■ WORK TO COMPLETE: Pull out every line below that holds the word "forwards".

[Stored entries]
------------------------

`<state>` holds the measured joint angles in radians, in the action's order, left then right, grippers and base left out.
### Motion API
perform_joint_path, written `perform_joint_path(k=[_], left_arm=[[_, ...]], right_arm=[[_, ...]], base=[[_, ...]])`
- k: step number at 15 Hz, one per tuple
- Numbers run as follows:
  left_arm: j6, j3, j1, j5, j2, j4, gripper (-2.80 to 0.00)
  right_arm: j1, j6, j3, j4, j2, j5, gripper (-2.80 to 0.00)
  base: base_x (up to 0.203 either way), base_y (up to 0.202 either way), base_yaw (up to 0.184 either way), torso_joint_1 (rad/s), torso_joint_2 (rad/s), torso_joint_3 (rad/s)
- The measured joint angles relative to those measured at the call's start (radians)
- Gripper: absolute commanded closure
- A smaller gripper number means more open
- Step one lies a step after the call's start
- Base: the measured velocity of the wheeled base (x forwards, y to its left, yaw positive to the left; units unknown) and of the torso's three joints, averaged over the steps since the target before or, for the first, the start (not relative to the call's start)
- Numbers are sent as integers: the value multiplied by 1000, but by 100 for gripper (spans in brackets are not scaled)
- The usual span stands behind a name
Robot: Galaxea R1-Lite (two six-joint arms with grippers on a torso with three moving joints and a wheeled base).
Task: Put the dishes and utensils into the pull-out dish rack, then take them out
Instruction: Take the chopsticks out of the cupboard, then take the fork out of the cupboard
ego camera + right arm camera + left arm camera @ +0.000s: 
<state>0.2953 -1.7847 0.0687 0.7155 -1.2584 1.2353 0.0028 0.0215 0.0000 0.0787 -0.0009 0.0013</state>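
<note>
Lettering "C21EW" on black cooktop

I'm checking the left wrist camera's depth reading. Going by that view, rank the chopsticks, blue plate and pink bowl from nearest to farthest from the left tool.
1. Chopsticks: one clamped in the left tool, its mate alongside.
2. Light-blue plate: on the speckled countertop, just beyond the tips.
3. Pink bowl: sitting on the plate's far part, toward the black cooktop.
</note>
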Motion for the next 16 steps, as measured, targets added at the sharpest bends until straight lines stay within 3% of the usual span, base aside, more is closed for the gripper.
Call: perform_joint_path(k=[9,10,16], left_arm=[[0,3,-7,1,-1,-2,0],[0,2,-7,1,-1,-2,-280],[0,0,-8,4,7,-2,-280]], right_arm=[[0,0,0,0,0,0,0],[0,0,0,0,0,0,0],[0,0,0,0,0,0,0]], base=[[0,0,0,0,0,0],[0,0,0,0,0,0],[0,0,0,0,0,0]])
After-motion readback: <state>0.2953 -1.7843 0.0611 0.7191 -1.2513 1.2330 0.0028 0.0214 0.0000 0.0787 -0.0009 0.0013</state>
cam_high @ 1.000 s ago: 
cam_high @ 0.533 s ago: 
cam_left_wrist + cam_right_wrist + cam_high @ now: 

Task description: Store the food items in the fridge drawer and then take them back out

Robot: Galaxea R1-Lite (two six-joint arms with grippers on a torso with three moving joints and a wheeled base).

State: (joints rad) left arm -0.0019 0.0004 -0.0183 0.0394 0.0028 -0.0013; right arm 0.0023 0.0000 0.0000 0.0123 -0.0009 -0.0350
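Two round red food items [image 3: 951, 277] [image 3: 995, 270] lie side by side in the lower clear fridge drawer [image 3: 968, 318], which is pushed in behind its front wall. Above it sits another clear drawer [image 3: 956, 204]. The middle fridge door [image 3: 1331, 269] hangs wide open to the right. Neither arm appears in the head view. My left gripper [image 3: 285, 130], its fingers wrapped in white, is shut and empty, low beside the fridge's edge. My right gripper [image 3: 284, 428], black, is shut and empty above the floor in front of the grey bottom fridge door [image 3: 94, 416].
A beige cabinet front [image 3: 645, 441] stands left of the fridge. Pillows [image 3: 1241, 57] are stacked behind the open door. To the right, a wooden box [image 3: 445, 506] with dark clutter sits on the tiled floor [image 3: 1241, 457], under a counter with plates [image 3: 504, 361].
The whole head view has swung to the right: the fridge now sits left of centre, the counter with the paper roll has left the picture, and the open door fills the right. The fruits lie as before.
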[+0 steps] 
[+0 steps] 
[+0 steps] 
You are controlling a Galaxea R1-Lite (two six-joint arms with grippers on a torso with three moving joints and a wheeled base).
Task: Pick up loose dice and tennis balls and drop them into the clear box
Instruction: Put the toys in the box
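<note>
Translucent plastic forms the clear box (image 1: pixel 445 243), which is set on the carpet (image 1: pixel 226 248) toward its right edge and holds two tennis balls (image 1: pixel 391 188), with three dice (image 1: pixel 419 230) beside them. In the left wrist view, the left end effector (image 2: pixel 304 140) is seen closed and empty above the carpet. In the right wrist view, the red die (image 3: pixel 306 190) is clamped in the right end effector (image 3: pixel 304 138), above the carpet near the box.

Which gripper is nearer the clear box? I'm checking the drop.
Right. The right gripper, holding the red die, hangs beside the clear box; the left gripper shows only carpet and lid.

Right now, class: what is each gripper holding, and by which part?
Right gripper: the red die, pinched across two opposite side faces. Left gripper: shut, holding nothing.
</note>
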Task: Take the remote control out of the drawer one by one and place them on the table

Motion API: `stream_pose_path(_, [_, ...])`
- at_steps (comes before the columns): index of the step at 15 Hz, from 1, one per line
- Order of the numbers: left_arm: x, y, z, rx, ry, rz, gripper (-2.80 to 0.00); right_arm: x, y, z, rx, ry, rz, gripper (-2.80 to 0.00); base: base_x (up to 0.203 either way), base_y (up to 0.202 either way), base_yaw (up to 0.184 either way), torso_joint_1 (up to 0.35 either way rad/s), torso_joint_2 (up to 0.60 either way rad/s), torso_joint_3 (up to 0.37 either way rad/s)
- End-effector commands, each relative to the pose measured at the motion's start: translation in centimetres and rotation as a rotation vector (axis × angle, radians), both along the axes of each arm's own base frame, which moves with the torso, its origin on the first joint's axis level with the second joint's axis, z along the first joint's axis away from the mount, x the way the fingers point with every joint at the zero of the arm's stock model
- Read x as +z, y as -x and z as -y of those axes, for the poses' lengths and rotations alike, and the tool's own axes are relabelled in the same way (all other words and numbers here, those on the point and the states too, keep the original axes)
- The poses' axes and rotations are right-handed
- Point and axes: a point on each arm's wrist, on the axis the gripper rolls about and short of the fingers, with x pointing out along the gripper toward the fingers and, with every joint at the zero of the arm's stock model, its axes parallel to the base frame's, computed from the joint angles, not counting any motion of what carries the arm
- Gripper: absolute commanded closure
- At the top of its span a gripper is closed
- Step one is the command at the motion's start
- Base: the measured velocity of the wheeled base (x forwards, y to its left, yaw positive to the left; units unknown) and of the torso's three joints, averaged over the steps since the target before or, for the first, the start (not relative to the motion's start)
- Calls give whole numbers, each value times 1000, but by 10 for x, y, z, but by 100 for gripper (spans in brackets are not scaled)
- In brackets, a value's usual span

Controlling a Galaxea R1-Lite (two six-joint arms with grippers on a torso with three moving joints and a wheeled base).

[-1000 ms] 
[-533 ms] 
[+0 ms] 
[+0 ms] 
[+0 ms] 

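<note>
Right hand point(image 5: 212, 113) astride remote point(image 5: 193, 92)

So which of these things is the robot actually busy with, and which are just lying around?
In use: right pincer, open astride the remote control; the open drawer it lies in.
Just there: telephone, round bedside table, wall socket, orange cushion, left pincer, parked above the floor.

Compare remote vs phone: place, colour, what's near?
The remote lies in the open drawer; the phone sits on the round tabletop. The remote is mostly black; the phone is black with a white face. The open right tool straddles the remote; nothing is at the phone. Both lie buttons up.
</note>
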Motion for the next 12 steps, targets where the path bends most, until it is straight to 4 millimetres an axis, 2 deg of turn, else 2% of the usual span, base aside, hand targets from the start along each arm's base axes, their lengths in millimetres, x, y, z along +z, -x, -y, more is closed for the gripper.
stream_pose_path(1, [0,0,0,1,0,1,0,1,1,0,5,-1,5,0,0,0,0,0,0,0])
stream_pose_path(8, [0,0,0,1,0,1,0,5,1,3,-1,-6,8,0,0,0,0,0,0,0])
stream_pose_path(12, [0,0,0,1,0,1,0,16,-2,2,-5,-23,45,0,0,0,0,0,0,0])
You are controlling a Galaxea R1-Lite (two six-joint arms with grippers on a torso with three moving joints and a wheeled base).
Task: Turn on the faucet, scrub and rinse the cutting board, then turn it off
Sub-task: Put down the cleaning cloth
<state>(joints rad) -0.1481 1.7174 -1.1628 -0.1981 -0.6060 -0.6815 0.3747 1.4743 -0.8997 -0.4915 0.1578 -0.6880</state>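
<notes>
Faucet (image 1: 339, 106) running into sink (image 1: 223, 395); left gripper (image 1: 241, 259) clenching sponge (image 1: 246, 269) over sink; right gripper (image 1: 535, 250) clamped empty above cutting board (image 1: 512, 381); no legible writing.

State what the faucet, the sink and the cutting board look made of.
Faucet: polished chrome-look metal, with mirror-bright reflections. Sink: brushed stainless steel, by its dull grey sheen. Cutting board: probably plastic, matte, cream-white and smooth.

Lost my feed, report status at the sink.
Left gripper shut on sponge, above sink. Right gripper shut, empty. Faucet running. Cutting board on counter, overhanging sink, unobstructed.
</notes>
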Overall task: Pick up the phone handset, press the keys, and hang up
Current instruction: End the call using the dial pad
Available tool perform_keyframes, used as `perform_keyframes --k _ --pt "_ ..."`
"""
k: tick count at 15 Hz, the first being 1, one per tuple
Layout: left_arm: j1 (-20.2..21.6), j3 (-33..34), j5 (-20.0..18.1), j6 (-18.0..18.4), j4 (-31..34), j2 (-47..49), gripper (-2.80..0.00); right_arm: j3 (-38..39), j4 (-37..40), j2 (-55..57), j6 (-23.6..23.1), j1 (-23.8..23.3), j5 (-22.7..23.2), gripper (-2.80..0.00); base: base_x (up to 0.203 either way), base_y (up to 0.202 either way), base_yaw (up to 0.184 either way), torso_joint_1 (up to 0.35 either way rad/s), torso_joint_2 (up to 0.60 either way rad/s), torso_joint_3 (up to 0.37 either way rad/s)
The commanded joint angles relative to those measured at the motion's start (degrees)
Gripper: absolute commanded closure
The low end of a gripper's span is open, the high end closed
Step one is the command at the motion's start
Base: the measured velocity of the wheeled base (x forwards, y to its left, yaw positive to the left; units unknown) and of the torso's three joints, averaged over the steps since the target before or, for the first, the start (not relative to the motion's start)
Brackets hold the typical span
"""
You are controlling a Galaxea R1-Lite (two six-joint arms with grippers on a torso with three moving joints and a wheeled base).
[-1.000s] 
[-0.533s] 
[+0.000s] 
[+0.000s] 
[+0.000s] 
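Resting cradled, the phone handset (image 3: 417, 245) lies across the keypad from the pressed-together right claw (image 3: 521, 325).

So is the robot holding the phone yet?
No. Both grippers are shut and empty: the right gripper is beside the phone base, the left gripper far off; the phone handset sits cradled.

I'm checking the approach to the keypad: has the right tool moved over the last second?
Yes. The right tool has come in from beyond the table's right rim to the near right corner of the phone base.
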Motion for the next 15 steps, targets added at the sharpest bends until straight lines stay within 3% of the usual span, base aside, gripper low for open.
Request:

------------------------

■ YOUR RESPONSE:
- Base: the measured velocity of the wheeled base (x forwards, y to its left, yaw positive to the left; units unknown) and of the torso's three joints, averaged over the steps since the target before or, for the first, the start (not relative to the call's start)
- Base: the measured velocity of the wheeled base (x forwards, y to its left, yaw positive to the left; units unknown) and of the torso's three joints, averaged over the steps since the target before or, for the first, the start (not relative to the motion's start)
Base: the measured velocity of the wheeled base (x forwards, y to its left, yaw positive to the left; units unknown) and of the torso's three joints, averaged over the steps since the target before or, for the first, the start (not relative to the motion's start)

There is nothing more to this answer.